Work to complete
Using the data that follows, give again word for word the lines between the one holding "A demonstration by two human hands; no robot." and the one holding "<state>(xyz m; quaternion", inclusive. Omit the pictures.

........

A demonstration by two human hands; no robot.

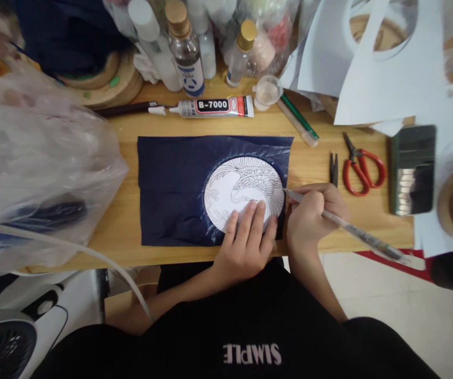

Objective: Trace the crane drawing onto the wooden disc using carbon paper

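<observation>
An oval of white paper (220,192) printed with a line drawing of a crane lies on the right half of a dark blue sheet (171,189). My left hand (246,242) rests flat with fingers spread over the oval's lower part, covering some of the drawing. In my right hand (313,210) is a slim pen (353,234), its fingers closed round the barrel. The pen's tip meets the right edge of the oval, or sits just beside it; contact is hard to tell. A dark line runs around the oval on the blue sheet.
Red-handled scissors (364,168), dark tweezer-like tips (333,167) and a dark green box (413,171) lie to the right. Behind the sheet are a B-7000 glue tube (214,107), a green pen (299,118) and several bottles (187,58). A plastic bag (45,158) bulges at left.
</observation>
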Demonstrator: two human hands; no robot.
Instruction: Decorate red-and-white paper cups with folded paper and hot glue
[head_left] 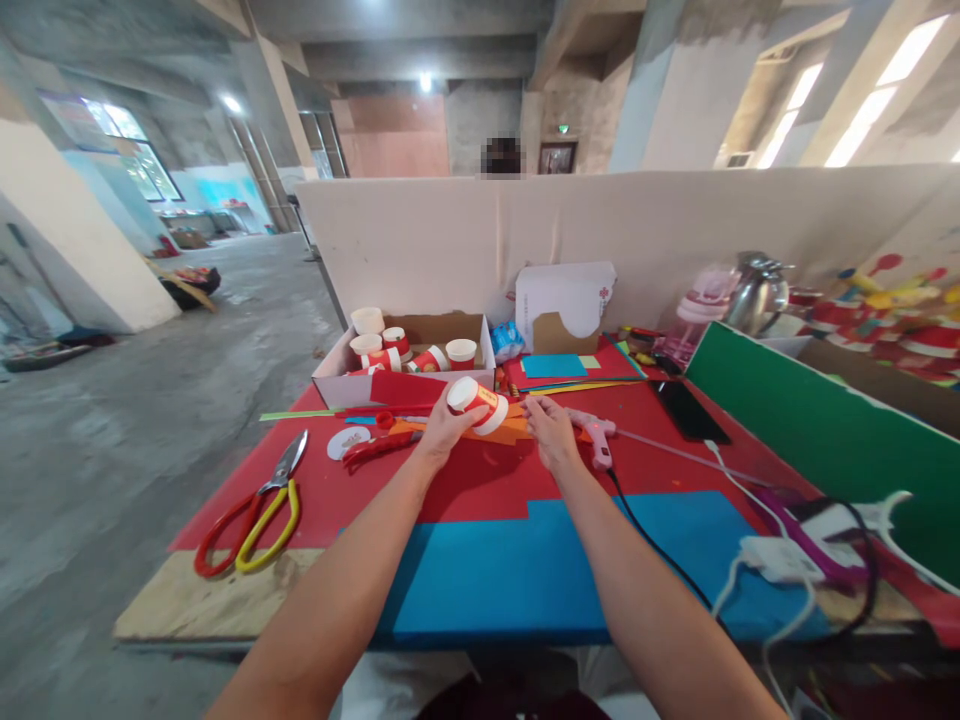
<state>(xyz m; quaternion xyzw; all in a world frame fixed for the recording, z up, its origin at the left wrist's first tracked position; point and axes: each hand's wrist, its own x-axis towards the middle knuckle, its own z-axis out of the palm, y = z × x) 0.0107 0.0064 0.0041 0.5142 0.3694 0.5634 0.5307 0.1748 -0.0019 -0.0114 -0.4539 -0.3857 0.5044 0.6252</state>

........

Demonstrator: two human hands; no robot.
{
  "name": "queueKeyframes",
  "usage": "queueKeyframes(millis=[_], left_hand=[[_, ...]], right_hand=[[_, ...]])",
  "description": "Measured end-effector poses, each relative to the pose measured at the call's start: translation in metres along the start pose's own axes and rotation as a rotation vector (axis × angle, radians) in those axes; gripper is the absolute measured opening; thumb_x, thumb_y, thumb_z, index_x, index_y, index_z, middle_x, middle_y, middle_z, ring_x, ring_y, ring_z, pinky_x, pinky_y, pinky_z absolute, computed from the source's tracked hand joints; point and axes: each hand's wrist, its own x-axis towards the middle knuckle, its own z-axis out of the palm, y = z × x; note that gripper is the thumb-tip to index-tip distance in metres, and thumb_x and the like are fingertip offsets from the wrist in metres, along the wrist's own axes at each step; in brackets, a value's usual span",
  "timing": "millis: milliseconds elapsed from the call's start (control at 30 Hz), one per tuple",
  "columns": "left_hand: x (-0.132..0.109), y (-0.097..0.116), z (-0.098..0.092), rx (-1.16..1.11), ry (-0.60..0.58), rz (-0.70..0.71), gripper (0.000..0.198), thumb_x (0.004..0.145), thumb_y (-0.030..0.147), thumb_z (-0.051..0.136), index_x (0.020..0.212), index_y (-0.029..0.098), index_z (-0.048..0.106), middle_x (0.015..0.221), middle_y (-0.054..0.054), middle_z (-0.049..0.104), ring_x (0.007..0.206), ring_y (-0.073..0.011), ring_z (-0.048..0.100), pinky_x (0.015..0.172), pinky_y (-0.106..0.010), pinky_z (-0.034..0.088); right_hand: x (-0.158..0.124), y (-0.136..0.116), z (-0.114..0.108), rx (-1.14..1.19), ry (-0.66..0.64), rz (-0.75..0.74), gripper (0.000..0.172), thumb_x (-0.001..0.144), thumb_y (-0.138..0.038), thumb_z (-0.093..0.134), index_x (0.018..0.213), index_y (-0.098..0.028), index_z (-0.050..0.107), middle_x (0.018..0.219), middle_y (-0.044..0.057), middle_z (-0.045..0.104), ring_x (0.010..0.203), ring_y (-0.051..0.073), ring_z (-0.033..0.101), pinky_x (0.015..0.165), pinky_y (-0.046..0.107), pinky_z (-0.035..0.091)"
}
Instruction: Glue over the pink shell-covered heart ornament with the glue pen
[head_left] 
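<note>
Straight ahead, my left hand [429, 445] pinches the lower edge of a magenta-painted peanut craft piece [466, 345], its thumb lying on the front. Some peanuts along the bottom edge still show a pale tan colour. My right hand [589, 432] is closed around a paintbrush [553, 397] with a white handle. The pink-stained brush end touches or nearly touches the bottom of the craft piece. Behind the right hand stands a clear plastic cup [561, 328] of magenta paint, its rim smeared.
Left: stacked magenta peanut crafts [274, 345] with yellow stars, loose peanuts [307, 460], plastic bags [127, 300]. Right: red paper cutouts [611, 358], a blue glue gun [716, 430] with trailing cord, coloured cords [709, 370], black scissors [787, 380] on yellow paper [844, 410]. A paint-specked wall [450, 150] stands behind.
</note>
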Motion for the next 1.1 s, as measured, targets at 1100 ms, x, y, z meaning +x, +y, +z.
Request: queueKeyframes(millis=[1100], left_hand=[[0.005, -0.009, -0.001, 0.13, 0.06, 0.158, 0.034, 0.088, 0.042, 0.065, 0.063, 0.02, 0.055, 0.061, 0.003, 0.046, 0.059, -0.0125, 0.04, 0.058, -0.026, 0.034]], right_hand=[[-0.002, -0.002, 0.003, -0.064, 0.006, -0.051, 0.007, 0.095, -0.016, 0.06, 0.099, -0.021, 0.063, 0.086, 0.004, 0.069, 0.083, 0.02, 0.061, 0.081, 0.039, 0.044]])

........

Solution to the exercise
A demonstration by two human hands; no robot.


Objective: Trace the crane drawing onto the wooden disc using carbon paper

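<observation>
An oval of white paper (220,192) printed with a line drawing of a crane lies on the right half of a dark blue sheet (171,189). My left hand (246,242) rests flat with fingers spread over the oval's lower part, covering some of the drawing. In my right hand (313,210) is a slim pen (353,234), its fingers closed round the barrel. The pen's tip meets the right edge of the oval, or sits just beside it; contact is hard to tell. A dark line runs around the oval on the blue sheet.
Red-handled scissors (364,168), dark tweezer-like tips (333,167) and a dark green box (413,171) lie to the right. Behind the sheet are a B-7000 glue tube (214,107), a green pen (299,118) and several bottles (187,58). A plastic bag (45,158) bulges at left.
</observation>
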Demonstrator: two human hands; no robot.
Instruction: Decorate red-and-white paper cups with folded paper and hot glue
[head_left] 
<state>(xyz m; quaternion xyzw; all in a world frame fixed for the recording, z up, its origin at the left wrist's first tracked position; point and axes: each hand's wrist, its own x-axis towards the middle knuckle, its own z-axis out of the palm, y = z × x) 0.0107 0.0064 0.0041 0.5142 0.3694 0.5634 0.5307 0.1748 -0.0019 -0.0114 -0.4539 -0.3857 0.5044 0.6252</state>

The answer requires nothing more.